Functional enrichment analysis of differentially expressed genes
Functional enrichment analyses to identify over-represented factor ontology (Get) and Kyoto Encyclopedia of Genes and Genomes (KEGG) biological pathway terms in separate sets of upregulated and downregulated DE genes at different time points were performed using the functional annotation tool from Database for Annotation, Visualization and Integrated Discovery (DAVID) v6.eight database [25, 26]. Ensembl gene IDs were used as the gene identifier and significantly enriched terms (Benjamin-Hochberg corrected p-value < 0.05) were adamant against a background or population set consisting of all genes identified as expressed, following filtering out of low expressed genes as described in the previous department.
Results
RNA quality and RNA-Seq statistics
The RIN values of RNA samples ranged from 7.9 to 8.6, with an average of viii.2 across all sampling time points. The average RIN values across samples for each mail-mortem sampling time indicate were eight.3 (0 h), 8.3 (6 h), eight.3 (24 h), 8.1 (48 h), and 8.1 (72 h), with the average dropping slightly after 24 h post-mortem (Table 1).
The number of reads sequenced (in millions) ranged from 27.89 to 138.24 with an average of 64.05 (s.d. 32.12) million reads, of which 95.79% (southward.d. 0.25) were uniquely mapped to the bovine reference genome (Tabular array i and S1 Fig). The total number of reads postal service quality control that were assigned to the sense strand ranged from 20.57 to 104.28 1000000.

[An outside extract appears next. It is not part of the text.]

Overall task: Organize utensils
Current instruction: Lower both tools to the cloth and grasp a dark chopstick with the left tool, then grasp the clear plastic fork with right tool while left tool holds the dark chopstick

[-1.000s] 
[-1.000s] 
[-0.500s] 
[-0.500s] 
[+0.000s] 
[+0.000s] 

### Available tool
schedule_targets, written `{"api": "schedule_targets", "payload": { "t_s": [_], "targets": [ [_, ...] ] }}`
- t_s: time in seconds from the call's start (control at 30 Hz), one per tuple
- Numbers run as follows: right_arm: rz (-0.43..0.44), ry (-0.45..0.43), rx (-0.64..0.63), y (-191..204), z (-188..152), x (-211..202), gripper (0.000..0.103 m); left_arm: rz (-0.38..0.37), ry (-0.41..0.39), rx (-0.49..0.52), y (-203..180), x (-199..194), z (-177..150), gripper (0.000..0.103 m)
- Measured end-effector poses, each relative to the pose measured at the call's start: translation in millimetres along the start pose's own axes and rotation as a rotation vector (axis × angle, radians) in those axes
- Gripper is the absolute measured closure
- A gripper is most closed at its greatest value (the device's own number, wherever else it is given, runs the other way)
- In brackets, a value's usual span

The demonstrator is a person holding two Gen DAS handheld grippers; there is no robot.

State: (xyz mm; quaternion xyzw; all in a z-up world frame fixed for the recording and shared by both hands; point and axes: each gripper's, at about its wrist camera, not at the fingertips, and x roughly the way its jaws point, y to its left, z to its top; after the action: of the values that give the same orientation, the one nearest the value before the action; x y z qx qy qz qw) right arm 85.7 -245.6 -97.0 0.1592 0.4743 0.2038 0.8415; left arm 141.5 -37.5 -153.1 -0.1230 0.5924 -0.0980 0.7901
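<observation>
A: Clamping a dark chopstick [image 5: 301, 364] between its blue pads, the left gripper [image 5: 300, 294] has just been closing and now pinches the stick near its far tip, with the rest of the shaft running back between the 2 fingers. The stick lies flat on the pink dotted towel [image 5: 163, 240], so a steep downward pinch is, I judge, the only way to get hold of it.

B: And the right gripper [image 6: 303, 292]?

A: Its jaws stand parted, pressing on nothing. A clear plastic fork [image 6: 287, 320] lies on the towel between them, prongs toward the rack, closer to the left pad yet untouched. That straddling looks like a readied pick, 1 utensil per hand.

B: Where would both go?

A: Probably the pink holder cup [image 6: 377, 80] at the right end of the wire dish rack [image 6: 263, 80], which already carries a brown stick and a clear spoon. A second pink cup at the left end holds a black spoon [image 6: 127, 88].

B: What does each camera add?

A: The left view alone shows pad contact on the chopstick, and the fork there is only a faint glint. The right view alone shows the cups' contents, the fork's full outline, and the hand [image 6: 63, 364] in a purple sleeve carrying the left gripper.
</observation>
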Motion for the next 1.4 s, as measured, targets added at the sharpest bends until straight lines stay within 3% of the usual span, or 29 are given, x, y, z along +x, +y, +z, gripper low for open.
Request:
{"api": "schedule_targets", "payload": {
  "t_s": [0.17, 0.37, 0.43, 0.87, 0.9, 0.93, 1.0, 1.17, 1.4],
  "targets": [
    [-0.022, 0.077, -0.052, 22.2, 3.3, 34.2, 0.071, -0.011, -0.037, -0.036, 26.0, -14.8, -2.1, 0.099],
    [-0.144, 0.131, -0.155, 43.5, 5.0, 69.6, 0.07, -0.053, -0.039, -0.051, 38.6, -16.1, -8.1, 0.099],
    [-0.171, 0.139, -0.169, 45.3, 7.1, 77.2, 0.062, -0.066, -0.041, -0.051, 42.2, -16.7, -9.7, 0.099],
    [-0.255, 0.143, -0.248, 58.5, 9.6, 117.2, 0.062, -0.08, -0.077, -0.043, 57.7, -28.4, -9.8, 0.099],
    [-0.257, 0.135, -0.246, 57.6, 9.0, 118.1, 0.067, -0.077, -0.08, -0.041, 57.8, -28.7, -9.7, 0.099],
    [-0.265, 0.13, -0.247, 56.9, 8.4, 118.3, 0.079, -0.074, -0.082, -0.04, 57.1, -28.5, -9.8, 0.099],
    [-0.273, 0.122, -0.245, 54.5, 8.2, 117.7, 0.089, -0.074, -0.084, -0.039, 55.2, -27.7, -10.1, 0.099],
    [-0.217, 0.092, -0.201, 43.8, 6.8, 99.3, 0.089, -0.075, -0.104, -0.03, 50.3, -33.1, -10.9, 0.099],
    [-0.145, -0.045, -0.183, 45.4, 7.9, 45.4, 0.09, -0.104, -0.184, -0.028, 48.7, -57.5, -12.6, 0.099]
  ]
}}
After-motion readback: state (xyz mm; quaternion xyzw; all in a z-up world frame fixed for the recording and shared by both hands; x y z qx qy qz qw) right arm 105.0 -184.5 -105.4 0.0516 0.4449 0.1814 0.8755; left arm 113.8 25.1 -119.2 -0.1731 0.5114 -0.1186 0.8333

Differentially expressed genes and their characteristics
Read counts were obtained for a total of 27,607 genes annotated in the factor notation file corresponding to the ARS-UCD1.2 bovine genome associates. Of those, 14,630 genes (52.99% of the total) were identified as expressed in the LT samples used in this experiment, following filtering out of low expressed genes. A PCA plot based on the normalised read counts showed samples separated by time point along the kickoff primary component (PC1) with separation condign more distinct towards afterward time points, indicative of substantial and progressively increasing changes in cistron expression with time mail service-mortem (S2 Fig). A ability assay suggested that a fold alter of 1.5 could be reliably detected at a power of 0.9 and fake positive rate of 0.05 with the sample size of 7 per grouping, and accounting for the boilerplate sequencing depth and biological variation within the groups (S3 Fig). At the selected fold change of above i.v and a False Discovery Rate (FDR) adjusted p-value of below 0.05, the number of DE genes identified showed a steady increase with sampling time mail-mortem, ranging from 51 to 1434 for upregulated, and 27 to 2256, for downregulated genes, over 4 time points (Table 2). The number of upregulated genes was slightly higher than the downregulated at 6 h but the trend reversed for later on time points, and both the number and rate of increase for downregulated genes were much higher. All sets of DE genes are listed in S1 Table and illustrated through heat maps (S4 Fig) and volcano plots (S5 Fig).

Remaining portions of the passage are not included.